Stored data:
# # # # #
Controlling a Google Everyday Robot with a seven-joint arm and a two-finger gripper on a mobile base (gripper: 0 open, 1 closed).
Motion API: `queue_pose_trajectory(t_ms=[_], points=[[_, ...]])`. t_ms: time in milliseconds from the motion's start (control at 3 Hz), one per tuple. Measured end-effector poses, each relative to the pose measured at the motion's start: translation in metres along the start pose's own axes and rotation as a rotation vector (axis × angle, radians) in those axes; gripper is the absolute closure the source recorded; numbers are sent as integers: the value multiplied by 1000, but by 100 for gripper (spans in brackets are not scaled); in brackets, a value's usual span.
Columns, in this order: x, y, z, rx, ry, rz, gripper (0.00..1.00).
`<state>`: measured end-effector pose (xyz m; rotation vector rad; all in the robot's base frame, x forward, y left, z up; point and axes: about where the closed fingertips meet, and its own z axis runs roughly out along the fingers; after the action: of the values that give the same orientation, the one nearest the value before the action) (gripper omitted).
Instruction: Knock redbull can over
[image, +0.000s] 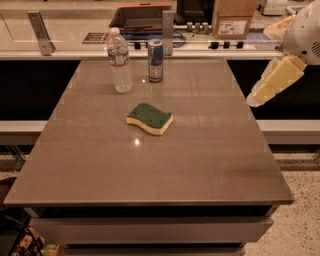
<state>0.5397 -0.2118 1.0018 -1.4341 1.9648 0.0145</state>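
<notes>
Upright redbull can (155, 60), red mark mid-body, beside labelled water bottle (120, 61), gripper (261, 94) far right, grip state untellable

Warm, rather dim light is falling from overhead, giving everything a brownish-yellow cast. The table (210, 165) is shining softly, and a small bright glint is sitting on it just in front of the sponge (150, 118). The bottle (120, 60) and can (155, 61) are throwing pale reflections onto the glossy top. The counter (75, 30) behind is glowing brighter, while the gap beneath it is sinking into near black. Beyond the table's right side, the cream tool (254, 99) is catching the light.
</notes>
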Motion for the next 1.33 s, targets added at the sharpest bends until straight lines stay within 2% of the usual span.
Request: queue_pose_trajectory(t_ms=[333, 667, 1000, 1333], points=[[-21, -19, 34, -18, -123, 17, 0], [-38, -27, 71, -67, -221, 52, 0], [-51, -31, 103, -80, -259, 118, 0], [-61, -36, 129, -42, -287, 223, 0]])
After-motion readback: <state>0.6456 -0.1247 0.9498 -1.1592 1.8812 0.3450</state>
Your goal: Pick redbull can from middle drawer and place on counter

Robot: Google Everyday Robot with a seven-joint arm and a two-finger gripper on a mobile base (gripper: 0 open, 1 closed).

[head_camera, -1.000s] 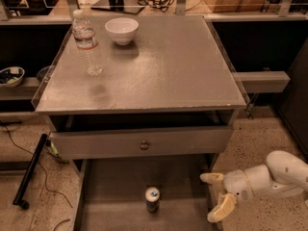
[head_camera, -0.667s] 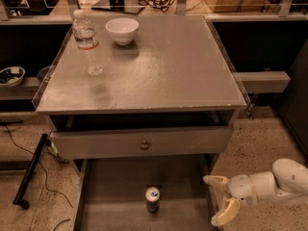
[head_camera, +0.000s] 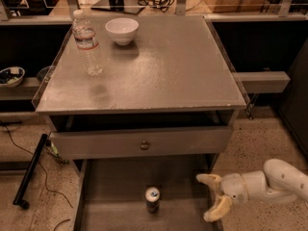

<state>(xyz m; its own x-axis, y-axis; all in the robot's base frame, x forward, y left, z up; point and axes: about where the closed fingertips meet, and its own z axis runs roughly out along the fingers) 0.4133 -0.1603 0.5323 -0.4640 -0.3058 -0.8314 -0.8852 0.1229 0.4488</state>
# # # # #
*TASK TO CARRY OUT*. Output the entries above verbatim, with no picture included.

*REPLY TO THE EXERCISE*.
Controlling a Google Everyday Robot with a seven-joint arm and a two-finger gripper on a mobile base (gripper: 0 open, 1 closed).
Motion API: `queue_pose_trajectory(t_ms=[_], points=[[_, ...]])`. t_ms: time in milliseconds from the motion's start (control at 3 Hz), one per tuple. Measured end-effector poses, each relative to the pose measured at the motion's start: translation in metres along the start pose's own axes and rotation as a rotation vector (axis × angle, radians) in those axes; gripper is the absolute closure the source recorded; numbers are sent as integers: the value multiplied by 1000, but by 100 for gripper (spans in brackets are not scaled); in brackets, a value's usual span.
Columns, in this order: x, y, z, rx, ry, rz, gripper (0.00..1.00).
`<state>`: measured end-effector pose (xyz m; rotation vector rad; all in the robot's base frame, x forward, y left, z up; point and axes: about where the closed fingertips meet, and its own z axis runs roughly out along the fingers; after the action: of the values that give the same orientation, the one nearest the value before the action) (gripper omitted).
Instruction: Knock redbull can over
[image, +0.000s] 
<state>0.5397 -0.2118 1.0018 -1.4341 1.9648 0.0145</state>
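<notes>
Upright redbull can (155, 60), red mark mid-body, beside labelled water bottle (120, 61), gripper (261, 94) far right, grip state untellable

Warm, rather dim light is falling from overhead, giving everything a brownish-yellow cast. The table (210, 165) is shining softly, and a small bright glint is sitting on it just in front of the sponge (150, 118). The bottle (120, 60) and can (155, 61) are throwing pale reflections onto the glossy top. The counter (75, 30) behind is glowing brighter, while the gap beneath it is sinking into near black. Beyond the table's right side, the cream tool (254, 99) is catching the light.
</notes>
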Motion for the next 1.33 s, targets added at the sharpest bends until straight lines stay within 2% of the usual span.
Request: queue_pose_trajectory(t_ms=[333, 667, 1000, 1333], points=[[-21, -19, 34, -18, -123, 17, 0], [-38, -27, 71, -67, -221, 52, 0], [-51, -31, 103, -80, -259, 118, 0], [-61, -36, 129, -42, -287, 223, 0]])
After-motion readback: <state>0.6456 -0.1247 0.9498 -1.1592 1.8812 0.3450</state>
Your goal: Pick redbull can from middle drawer and place on counter

Robot: Google Everyday Robot with a seven-joint arm and a two-finger gripper on a mobile base (gripper: 0 open, 1 closed).

[head_camera, -1.000s] 
[head_camera, -0.667s] 
[head_camera, +0.000s] 

<state>(xyz m; its own x-axis, y-axis; all in the robot's base frame, x forward, y left, z up; point and axes: about where the closed fingertips meet, and its own z axis runs roughly out along the fingers) 0.4133 -0.1603 0.5323 -0.4640 -0.3058 -0.8314 -0.8852 0.1229 0.4488</state>

Nothing more remains in this exercise.